Exercise description: Every line of the listing is to be printed again exactly.

Data section section start

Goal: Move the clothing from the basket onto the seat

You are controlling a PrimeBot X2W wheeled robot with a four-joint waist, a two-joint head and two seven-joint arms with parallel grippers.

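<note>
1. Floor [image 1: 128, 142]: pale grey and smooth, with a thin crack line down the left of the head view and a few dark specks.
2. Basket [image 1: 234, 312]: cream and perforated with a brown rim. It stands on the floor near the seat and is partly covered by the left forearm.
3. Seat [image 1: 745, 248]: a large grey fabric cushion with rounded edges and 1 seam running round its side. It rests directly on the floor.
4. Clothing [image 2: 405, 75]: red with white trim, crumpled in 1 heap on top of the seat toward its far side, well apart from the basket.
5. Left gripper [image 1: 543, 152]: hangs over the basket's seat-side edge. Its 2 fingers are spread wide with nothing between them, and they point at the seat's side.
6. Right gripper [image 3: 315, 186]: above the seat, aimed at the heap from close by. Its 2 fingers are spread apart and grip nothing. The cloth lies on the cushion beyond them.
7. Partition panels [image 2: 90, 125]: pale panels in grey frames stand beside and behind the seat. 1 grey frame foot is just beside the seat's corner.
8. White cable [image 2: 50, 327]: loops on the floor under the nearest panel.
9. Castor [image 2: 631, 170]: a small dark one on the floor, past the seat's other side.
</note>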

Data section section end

Solution below:
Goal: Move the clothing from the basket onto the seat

You are controlling a PrimeBot X2W wheeled robot with a four-joint waist, a two-joint head and two seven-joint arms with parallel grippers.

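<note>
1. Floor [image 1: 128, 142]: pale grey and smooth, with a thin crack line down the left of the head view and a few dark specks.
2. Basket [image 1: 234, 312]: cream and perforated with a brown rim. It stands on the floor near the seat and is partly covered by the left forearm.
3. Seat [image 1: 745, 248]: a large grey fabric cushion with rounded edges and 1 seam running round its side. It rests directly on the floor.
4. Clothing [image 2: 405, 75]: red with white trim, crumpled in 1 heap on top of the seat toward its far side, well apart from the basket.
5. Left gripper [image 1: 543, 152]: hangs over the basket's seat-side edge. Its 2 fingers are spread wide with nothing between them, and they point at the seat's side.
6. Right gripper [image 3: 315, 186]: above the seat, aimed at the heap from close by. Its 2 fingers are spread apart and grip nothing. The cloth lies on the cushion beyond them.
7. Partition panels [image 2: 90, 125]: pale panels in grey frames stand beside and behind the seat. 1 grey frame foot is just beside the seat's corner.
8. White cable [image 2: 50, 327]: loops on the floor under the nearest panel.
9. Castor [image 2: 631, 170]: a small dark one on the floor, past the seat's other side.
</note>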

The requested output is complete.